1. Définition de cas d’infection au SARS-CoV-2 (COVID-19)
a. Cas possible
Toute personne, ayant ou non été en contact à risque* avec un cas confirmé dans les 14 jours précédant l’apparition des symptômes, présentant des signes cliniques évocateurs de COVID-19 : infection respiratoire aiguë avec une fièvre ou une sensation de fièvre, ou toute autre manifestation clinique suivante, de survenue brutale, selon l’avis du HCSP relatif aux signes cliniques d’orientation diagnostique du COVID-19 :
- En population générale : asthénie inexpliquée: myalgies inexpliquées; céphalées en dehors d’une pathologie migraineuse connue; anosmie ou hyposmie sans rhinite associée; agueusie ou dygueusie.
- Chez les enfants : tous les signes sus-cités en population générale; altération de l’état général; diarrhée; fièvre isolée chez l’enfant de moins de 3 mois.

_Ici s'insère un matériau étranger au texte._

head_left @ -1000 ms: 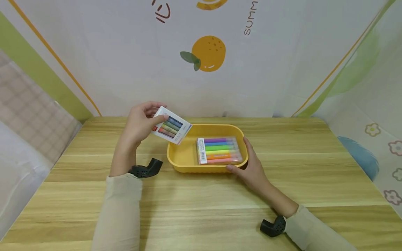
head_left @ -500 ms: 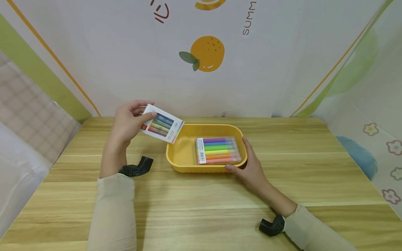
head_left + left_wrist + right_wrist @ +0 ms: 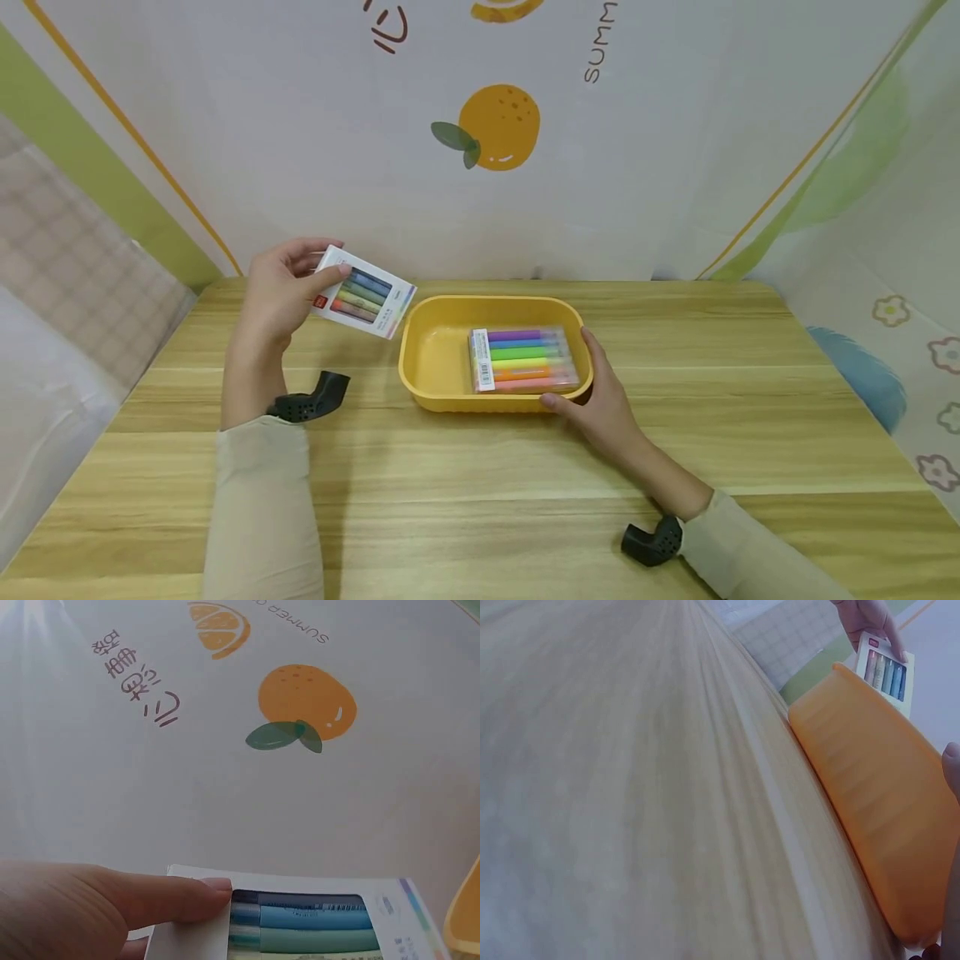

- Chez les patients en situation d’urgence ou de réanimation : troubles du rythme cardiaque récents; atteintes myocardiques aiguës; événement thromboembolique grave.
*Définition d’un contact :
En l’absence de mesures de protection efficaces pendant toute la durée du contact : hygiaphone ou autre séparation physique (vitre); masque chirurgical ou FFP2 porté par le cas où le contact; masque grand public fabriqué selon la norme AFNOR ou équivalent porté par le cas et le contact,
- Contact à risque : toute personne :
- Ayant partagé le même lieu de vie que le cas confirmé ou probable
- Ayant au un contact direct avec un cas, en face à face, à moins d’un mètre, quelle que soit la durée (ex. conversation, repas, flirt, accolades, embrassades). En revanche, des personnes croisées dans l’espace public de manière fugace ne sont pas considérées comme des personnes contacts à risque
- Ayant prodigué ou reçu des actes d’hygiène ou de soins
- Ayant partagé un espace confiné (bureau ou salle de réunion, véhicule personnel…) pendant au moins 15 minutes avec un cas ou étant resté en face à face avec un cas durant plusieurs épisodes de toux ou d’éternuement
- Etant élève ou enseignant de la même classe scolaire (maternelle, primaire, secondaire, groupe de travaux dirigés à l’université).
- Contact à risque négligeable :
- Toutes les autres situations de contact
- Cas de COVID-19 déjà identifié, confirmé par RT-PCR ou sérologie dans le cadre d’un diagnostic de rattrapage, guéri ou encore malade, en tenant compte des instructions s’appliquant aux cas confirmés si le patient est toujours malade. Ces définitions ne s’appliquent pas à l’évaluation des contacts à risque d’un professionnel de santé hospitalier survenus dans un contexte de soins, pour lequel une évaluation spécifique doit être réalisée par le médecin du travail et l’équipe opérationnelle d’hygiène.
b. Cas probable
Toute personne présentant des signes cliniques et des signes visibles en tomo-densitométrie thoracique évocateurs de COVID-19.
c. Cas confirmé
Toute personne, symptomatique ou non, avec un résultat biologique confirmant l’infection par le SARS-CoV-2, par RT-PCR ou par sérologie dans le cadre d’un diagnostic de rattrapage, conformément aux recommandations de la HAS.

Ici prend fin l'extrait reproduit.